As ERA’s Ranger Uranium mine lease to expire, town of Jabiru’s future is not clear

Kakadu National Park: Jabiru residents in limbo as governments, mining company contemplate town’s future, ABC, By Sara Everingham, 18 July 17,  If the Northern Territory’s mining town of Jabiru near Kakadu National Park is to stay afloat, decisions will need to be made soon to avoid the loss of essential services, infrastructure and people, a report commissioned by Energy Resources of Australia has warned.

ERA, which operates the Ranger Uranium mine, is planning for the expiry of its lease agreements in 2021.

The company is required to return the town of Jabiru, which is also a service hub for the national park, to its pre-development state, removing housing and critical infrastructure, including power and water services.

Jabiru, which has a population of about 1,100, was built in 1982 as a mining residential and service hub, and the majority of its residents, whether they work at the mine or not, live in the town.

Even if there’s a consensus that Jabiru should continue to exist, it’s not clear what services would remain, particularly if there’s a sharp population decline once ERA departs………

The NT and Federal Governments have been in talks with traditional owners, the Northern Land Council, and ERA about a plan for the future of the town, but have not yet reached an agreement.

Traditional owners have also been in talks with the Commonwealth about a new township lease over Jabiru.

In the absence of any final agreements, ERA was planning for the closure of the town in four years’ time…….

ERA’s lease on the Ranger Uranium Mine expires in 2021, and the rehabilitation of the Ranger Mine has to be completed by 2026.

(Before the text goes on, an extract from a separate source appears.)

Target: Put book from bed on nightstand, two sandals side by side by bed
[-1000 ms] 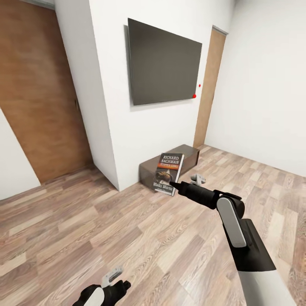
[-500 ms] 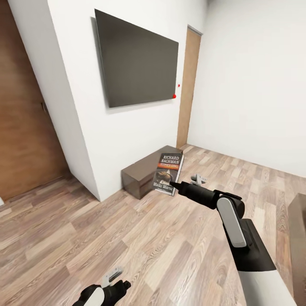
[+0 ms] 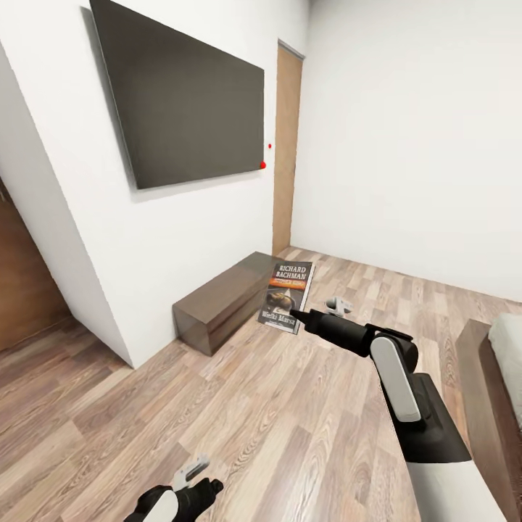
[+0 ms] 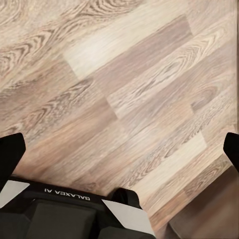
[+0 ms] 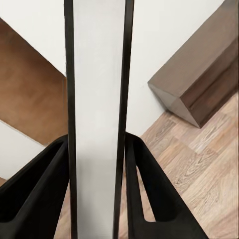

ERA had proposed prolonging the life of the Ranger mine by developing the underground 3 Deeps project, but in 2015 that plan lost the support of traditional owners and Rio Tinto, the majority shareholder of ERA.

The Mirrar traditional owners “absolutely” want to see the town continue and have been intensely lobbying the Federal Government since 2003, said Justin O’Brien, CEO of the Gundjeihmi Aboriginal Corporation.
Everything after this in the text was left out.